DIRECTIONS FOR THIS TASK =
When you output the entries, begin with the first line and end with the line containing "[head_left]", keeping each line exactly as it is.

(Extracted data entries)
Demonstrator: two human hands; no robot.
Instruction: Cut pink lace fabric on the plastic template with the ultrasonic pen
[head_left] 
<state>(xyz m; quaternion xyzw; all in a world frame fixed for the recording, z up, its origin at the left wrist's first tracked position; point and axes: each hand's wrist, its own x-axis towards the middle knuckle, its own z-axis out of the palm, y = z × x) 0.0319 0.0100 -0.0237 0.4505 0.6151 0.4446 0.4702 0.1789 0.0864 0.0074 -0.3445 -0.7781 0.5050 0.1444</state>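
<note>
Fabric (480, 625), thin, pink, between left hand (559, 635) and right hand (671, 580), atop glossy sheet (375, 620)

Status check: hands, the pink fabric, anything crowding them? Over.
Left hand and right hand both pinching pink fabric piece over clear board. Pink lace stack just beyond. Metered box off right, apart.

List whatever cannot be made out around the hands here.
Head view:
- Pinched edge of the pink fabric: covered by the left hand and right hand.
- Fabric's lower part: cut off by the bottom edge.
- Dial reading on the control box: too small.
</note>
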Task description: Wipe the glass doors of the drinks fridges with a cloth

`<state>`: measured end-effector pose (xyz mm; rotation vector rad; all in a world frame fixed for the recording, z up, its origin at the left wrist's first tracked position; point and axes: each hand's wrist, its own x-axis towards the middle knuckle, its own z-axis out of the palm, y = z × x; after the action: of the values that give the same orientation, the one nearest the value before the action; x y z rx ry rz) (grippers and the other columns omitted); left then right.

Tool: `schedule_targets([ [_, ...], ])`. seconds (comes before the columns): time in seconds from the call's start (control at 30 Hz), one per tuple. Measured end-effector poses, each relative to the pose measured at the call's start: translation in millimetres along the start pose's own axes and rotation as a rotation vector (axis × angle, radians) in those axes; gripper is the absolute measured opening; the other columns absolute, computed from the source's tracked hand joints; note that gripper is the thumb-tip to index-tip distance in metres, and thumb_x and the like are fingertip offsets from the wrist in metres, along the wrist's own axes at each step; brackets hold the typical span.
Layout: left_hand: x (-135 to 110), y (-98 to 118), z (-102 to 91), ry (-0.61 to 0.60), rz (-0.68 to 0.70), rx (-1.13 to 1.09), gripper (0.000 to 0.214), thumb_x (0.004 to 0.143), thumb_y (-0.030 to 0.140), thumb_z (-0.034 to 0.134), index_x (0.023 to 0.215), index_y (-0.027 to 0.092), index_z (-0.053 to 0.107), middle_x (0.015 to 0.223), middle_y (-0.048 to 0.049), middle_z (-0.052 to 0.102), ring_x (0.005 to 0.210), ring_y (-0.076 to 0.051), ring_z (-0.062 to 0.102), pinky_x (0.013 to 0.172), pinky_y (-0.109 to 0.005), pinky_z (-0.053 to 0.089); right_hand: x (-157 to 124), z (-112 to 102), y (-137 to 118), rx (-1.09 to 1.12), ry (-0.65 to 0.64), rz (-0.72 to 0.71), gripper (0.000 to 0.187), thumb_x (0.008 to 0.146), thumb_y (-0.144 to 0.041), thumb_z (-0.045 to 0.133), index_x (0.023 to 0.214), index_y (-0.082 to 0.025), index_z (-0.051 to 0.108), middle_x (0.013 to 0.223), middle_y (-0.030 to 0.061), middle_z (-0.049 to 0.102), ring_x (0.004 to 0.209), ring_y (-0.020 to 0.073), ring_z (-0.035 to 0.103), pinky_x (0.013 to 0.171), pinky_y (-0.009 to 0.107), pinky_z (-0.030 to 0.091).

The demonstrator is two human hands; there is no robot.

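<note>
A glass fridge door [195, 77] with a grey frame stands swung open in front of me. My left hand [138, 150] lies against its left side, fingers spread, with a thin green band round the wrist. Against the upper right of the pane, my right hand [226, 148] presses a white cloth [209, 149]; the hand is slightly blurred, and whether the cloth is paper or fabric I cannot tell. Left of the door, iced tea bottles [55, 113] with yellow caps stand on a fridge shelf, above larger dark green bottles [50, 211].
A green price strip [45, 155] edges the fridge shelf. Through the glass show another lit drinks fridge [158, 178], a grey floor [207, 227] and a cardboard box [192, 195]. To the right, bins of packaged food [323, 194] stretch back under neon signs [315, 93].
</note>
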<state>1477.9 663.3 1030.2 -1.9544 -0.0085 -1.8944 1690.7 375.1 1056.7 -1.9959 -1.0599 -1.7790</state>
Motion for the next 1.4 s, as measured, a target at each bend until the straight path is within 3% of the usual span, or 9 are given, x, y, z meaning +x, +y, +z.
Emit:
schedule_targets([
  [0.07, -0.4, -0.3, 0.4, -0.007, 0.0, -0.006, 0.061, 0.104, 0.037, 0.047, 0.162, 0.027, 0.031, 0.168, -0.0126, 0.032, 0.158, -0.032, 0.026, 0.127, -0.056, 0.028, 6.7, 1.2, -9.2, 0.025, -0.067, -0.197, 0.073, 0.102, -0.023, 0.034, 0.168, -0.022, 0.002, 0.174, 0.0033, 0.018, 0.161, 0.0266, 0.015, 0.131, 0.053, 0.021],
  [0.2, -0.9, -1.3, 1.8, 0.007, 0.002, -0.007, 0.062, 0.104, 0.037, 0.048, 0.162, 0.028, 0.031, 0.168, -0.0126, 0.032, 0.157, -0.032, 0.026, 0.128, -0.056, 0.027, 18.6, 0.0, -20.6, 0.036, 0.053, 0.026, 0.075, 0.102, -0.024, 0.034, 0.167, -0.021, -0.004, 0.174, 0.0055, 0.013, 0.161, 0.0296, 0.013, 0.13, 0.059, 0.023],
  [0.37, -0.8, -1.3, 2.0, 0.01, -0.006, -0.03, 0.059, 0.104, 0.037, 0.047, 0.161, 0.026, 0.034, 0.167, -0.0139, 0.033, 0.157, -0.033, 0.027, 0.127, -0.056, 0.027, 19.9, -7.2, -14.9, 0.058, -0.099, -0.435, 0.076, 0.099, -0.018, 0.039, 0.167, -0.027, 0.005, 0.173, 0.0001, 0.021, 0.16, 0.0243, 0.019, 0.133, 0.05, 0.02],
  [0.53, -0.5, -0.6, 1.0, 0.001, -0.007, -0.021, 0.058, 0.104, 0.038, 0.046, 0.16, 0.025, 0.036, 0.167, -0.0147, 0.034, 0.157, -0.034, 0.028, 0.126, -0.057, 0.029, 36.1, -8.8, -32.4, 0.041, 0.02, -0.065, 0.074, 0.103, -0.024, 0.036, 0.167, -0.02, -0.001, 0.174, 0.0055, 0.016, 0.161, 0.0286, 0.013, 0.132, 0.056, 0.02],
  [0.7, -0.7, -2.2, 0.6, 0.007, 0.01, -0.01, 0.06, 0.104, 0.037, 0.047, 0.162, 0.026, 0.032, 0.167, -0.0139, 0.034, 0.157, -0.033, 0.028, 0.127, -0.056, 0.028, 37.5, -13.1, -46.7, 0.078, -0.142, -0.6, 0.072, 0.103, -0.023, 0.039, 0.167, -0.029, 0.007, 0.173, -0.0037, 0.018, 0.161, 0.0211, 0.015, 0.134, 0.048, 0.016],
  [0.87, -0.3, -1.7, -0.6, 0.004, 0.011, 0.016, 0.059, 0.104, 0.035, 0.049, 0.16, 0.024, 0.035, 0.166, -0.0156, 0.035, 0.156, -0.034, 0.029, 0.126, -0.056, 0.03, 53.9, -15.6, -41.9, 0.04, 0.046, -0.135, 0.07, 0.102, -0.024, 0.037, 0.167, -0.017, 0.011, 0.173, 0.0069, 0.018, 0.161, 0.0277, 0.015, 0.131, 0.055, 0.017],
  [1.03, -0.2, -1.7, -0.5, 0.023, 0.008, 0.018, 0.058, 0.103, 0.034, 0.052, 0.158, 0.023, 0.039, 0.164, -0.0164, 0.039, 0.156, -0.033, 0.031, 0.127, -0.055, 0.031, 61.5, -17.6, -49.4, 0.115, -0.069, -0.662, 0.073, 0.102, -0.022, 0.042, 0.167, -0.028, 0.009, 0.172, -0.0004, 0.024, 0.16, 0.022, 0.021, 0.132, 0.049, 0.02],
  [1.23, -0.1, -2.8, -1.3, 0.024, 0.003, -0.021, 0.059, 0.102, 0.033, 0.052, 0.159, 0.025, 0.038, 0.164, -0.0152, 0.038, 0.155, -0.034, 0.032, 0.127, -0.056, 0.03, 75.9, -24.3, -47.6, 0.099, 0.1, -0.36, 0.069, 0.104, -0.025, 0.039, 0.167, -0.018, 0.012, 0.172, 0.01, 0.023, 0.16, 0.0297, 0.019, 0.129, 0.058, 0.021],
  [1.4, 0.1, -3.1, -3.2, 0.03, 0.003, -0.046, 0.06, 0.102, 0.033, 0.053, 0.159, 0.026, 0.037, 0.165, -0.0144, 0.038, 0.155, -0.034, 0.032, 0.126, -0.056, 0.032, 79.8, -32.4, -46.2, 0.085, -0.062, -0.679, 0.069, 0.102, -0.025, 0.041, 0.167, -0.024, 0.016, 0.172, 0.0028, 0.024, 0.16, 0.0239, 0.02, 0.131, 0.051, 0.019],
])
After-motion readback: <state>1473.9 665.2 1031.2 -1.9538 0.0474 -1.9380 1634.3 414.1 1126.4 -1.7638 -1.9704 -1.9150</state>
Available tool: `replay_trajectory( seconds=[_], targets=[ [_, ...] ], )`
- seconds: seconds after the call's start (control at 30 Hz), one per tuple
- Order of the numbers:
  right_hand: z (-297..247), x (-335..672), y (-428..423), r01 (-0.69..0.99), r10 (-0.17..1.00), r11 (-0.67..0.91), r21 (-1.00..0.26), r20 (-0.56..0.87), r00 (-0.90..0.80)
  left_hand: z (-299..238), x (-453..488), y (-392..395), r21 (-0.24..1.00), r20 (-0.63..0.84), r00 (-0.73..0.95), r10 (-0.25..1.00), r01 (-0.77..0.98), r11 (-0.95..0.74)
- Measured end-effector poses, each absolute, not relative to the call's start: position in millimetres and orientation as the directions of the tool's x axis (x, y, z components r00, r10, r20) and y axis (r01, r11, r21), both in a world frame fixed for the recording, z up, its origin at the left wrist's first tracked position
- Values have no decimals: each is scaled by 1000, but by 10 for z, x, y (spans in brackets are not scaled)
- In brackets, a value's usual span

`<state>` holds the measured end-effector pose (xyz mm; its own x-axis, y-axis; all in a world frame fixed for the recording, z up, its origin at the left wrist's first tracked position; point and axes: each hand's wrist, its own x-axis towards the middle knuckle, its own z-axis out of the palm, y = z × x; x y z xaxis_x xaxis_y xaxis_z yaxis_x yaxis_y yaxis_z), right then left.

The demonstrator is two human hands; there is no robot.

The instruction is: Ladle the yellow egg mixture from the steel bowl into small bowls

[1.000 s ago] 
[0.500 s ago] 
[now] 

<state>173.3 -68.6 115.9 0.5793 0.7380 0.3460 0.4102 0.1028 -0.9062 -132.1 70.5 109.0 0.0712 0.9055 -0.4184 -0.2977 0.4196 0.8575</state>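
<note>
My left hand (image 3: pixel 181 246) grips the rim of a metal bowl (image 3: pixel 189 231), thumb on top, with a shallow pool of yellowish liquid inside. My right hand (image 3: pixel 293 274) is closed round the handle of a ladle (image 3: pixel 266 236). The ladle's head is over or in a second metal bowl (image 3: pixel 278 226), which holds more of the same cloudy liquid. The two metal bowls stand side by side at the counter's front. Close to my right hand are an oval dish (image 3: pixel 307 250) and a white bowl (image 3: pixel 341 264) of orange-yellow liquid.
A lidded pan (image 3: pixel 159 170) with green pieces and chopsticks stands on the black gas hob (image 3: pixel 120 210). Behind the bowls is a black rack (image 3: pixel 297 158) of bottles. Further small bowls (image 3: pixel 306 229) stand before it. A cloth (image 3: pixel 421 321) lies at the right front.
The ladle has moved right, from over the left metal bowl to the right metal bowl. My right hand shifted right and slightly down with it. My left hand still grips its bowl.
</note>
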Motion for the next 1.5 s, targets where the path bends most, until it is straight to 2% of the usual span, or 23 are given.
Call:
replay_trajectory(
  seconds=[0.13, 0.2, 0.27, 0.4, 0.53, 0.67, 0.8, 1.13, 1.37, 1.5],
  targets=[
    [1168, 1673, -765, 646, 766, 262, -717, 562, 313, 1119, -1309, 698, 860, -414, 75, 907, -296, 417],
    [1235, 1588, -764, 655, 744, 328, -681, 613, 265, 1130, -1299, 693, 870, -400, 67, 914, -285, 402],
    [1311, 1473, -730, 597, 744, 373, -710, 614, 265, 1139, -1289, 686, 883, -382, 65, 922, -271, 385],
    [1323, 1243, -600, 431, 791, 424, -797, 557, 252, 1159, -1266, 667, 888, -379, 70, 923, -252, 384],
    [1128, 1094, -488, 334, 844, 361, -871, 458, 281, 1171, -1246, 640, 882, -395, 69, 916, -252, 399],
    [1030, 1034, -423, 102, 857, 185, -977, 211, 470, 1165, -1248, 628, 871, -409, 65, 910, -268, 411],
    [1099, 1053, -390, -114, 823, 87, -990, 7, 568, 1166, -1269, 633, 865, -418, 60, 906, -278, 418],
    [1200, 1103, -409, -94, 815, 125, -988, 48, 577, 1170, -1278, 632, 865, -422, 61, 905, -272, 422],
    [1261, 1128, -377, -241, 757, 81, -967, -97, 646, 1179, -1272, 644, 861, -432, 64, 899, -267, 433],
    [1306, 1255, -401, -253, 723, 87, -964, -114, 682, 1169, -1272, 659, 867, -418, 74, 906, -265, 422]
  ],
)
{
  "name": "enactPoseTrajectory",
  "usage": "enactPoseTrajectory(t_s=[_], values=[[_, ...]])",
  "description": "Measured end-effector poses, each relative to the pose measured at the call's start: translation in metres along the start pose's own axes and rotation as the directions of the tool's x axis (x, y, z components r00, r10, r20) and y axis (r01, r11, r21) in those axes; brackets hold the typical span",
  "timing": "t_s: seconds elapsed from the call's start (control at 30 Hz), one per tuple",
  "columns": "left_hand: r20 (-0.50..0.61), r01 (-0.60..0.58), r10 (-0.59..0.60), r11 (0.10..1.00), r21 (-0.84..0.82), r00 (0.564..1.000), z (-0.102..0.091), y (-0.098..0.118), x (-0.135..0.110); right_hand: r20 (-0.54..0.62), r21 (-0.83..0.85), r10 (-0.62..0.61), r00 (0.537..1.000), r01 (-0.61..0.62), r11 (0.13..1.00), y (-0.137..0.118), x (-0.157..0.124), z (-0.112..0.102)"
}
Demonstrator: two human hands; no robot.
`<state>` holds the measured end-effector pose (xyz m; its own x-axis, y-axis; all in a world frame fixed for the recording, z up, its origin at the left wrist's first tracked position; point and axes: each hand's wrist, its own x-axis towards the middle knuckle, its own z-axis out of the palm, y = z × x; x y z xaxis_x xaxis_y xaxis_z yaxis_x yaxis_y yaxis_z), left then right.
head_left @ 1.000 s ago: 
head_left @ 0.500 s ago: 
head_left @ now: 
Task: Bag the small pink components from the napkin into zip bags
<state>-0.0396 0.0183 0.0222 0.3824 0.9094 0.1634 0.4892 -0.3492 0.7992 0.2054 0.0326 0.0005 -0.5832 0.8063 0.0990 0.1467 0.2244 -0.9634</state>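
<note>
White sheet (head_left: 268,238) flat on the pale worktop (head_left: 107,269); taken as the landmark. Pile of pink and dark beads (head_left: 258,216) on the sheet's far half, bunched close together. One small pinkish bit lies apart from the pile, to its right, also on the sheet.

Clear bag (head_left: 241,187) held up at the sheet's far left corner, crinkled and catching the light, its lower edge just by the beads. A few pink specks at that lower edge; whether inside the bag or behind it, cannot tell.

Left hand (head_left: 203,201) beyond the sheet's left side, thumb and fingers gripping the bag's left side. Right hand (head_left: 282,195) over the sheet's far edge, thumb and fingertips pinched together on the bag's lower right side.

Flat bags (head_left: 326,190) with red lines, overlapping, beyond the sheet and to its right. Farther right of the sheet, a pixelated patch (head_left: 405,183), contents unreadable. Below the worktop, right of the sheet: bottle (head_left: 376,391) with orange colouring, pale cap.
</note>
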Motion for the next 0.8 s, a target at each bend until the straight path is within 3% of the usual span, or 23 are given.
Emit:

OUTPUT OF THE TASK =
Demonstrator: two human hands; no robot.
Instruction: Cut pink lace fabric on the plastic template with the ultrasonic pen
[head_left] 

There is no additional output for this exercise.